Malala Yousafzai Scholarship Act
- Long title: "An Act To expand the number of scholarships available to Pakistani women under the Merit and Needs-Based Scholarship Program"
- Enacted by: the 116th United States Congress

Citations
- Public law: Pub. L. 116–338 (text) (PDF)

Legislative history
- Passed the United States House of Representatives on November 19, 2020 ;

= Malala Yousafzai Scholarship Act =

United States law

Malala Yousafzai Scholarship Act is a scholarship law of the United States that was originally introduced by the 113th United States Congress on November 19, 2014, after the Senate and the United States House of Representatives passed it in 2020. It is primarily established to allow American educational institutions to increase the number of higher education scholarships based on merit-based and needs-based programs reserved for Pakistani women under the student financial aid program.

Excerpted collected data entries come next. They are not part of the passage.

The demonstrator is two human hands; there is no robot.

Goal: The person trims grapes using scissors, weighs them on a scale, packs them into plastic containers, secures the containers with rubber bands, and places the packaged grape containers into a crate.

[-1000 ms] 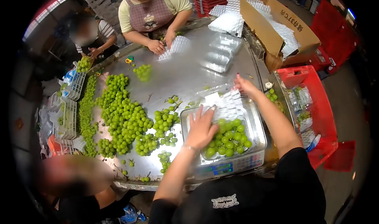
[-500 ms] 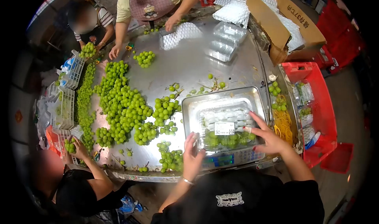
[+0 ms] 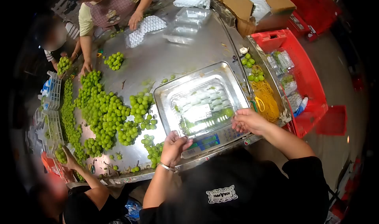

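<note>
A clear plastic box point(image 3: 205, 105) of green grapes, with white foam netting and a white label, sits in a metal weighing tray point(image 3: 161, 90). My left hand point(image 3: 175, 147) is closed, fingers curled at the box's near left corner. At the near right corner, my right hand point(image 3: 248, 121) is closed too, its fingertips against the box edge. The fingers partly hide both corners. Below the tray, the scale's display point(image 3: 205, 142) is lit between my hands.
Bunches of green grapes point(image 3: 104, 109) cover the table's left. Several clear boxes point(image 3: 185, 27) stand at the back near foam netting point(image 3: 148, 28). A red crate point(image 3: 308, 86) holds packed boxes on the right, beside yellow bands point(image 3: 266, 101). Co-workers stand at the far side and the left.
My view has turned, shifting the scene left and up. My spread hands have moved from the box's sides to its near corners, and the fingers have curled closed.
</note>
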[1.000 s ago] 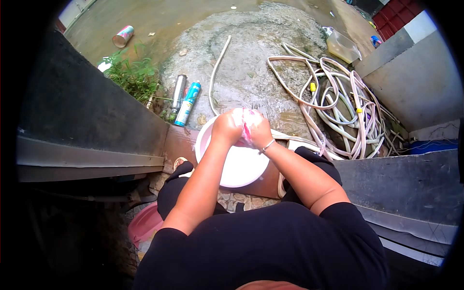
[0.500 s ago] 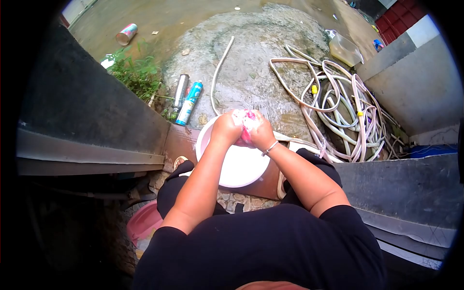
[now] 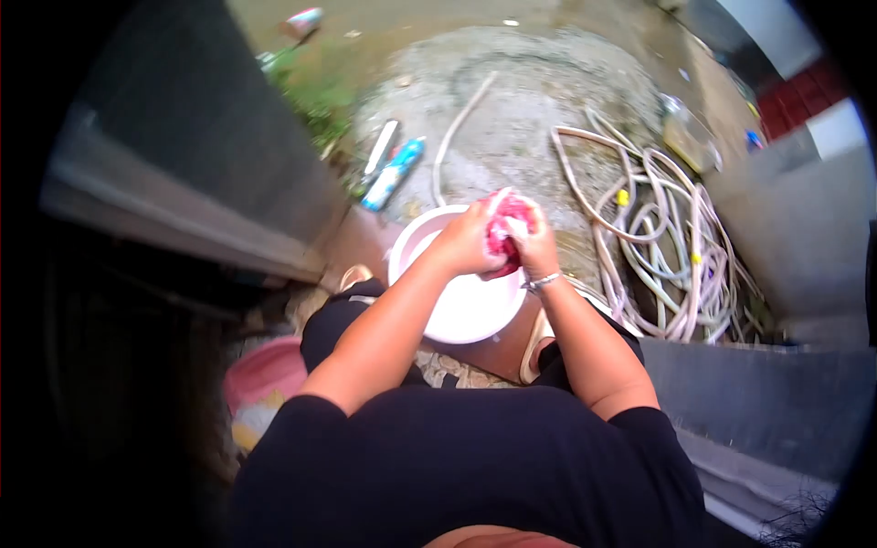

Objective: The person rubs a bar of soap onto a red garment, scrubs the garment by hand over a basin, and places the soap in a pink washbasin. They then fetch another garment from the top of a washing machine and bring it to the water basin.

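Nearest, low left: pink tub (image 3: 265, 367). Ahead, left hand (image 3: 463, 240) and right hand (image 3: 539, 245), fingers of both curled tight on a wet-looking red-and-white bundle (image 3: 505, 226), squeezed between them above the far part of a white basin (image 3: 470, 315). Beyond: blue canister (image 3: 393, 175) on wet ground; coiled hose (image 3: 697, 239) at right.

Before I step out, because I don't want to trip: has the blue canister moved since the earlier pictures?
No: the blue canister shows no clear shift either way against the green plants and silver canister; the whole view moved.
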### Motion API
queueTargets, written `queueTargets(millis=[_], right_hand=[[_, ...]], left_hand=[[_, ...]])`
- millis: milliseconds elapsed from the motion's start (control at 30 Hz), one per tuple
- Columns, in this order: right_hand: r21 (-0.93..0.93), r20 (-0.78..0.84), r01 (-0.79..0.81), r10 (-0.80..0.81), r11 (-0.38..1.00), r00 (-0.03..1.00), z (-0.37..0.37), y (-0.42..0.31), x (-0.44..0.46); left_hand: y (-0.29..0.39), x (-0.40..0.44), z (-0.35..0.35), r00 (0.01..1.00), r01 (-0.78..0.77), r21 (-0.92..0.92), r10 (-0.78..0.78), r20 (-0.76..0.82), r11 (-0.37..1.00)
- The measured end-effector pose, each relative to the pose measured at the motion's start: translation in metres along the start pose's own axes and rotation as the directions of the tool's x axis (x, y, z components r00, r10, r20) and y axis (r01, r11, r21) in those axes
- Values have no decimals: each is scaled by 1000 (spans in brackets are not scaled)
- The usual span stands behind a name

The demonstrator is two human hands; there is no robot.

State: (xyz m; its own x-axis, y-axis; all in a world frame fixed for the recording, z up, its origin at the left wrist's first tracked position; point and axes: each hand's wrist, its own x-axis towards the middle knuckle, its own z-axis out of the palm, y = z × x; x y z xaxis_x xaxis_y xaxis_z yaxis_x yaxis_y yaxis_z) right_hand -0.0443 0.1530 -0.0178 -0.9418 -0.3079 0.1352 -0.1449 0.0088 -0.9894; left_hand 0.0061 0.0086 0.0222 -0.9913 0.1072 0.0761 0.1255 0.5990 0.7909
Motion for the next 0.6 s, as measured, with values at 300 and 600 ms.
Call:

Passed in March 2020 and partially enacted on January 1, 2021, it is used to determine and address the scholarship programmes aimed at providing educational fundings for Pakistani women receiving higher education anywhere in the country. It is reportedly made available from 2020 and will continue till 2022 under the Higher Education Commission.

== Overview ==
To invest in the education sectors, it requires the United States Agency for International Development to consult the Pakistani private and public sector in the U.S. to improve the access to education programmes in Pakistan. Previously, the United States Agency for International Development has awarded more than 6,000 scholarships since 2010; however the bill expands this programme to make the education accessible for all women in the country. The bill is named after Pakistani Nobel laureate Malala Yousafzai.